[Collected data entries]
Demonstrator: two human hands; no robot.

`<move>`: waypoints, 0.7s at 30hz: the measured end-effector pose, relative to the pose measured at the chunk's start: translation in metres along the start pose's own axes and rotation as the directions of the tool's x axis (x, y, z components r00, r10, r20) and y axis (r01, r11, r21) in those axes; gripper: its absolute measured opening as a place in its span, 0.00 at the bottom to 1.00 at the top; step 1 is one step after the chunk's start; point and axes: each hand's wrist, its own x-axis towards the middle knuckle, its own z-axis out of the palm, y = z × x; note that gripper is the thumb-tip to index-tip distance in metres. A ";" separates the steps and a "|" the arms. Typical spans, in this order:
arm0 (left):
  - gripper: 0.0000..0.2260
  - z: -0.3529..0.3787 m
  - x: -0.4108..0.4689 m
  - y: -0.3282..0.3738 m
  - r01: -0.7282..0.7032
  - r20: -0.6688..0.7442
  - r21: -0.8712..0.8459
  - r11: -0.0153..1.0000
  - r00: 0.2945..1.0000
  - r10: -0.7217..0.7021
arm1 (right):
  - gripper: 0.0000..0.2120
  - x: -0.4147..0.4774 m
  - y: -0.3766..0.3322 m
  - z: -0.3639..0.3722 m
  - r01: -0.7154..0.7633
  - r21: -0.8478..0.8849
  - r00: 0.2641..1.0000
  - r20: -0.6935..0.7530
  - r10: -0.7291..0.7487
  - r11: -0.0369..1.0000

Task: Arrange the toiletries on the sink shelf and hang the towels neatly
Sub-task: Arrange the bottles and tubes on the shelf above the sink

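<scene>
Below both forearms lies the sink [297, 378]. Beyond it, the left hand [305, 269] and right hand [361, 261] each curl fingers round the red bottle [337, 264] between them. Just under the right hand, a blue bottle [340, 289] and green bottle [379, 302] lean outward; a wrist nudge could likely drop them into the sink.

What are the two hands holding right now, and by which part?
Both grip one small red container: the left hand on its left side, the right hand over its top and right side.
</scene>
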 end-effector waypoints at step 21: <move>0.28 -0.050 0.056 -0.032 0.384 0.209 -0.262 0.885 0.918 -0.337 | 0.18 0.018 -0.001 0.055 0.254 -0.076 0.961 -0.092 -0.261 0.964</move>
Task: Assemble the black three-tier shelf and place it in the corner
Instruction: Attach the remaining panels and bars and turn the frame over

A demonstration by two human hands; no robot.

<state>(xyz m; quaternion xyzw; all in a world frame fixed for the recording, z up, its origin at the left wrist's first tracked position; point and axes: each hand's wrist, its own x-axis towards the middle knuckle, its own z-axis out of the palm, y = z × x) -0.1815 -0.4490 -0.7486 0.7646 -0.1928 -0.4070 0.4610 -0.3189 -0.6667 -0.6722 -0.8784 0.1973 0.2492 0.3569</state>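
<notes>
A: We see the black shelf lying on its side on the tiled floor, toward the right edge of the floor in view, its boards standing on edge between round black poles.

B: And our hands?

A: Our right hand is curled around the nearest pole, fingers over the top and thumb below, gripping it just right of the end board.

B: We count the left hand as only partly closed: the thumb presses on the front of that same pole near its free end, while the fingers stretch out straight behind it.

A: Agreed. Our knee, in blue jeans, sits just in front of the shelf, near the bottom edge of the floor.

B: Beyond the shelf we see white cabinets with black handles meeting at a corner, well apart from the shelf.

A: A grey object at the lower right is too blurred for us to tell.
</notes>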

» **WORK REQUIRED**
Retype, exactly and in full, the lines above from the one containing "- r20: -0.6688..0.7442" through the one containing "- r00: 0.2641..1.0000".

» **RESULT OF THE EXERCISE**
  - r20: -0.6688..0.7442
  - r21: -0.8712..0.8459
  - r11: -0.0153..1.0000
  - r00: 0.2945..1.0000
  - r10: -0.7217..0.7021
arm1 (right):
  - gripper: 0.0000..0.2120
  - x: -0.4147..0.4774 m
  - y: -0.3766..0.3322 m
  - z: -0.3639..0.3722 m
  - r01: -0.7154..0.7633
  - r21: -0.8478..0.8849
  - r00: 0.2641..1.0000

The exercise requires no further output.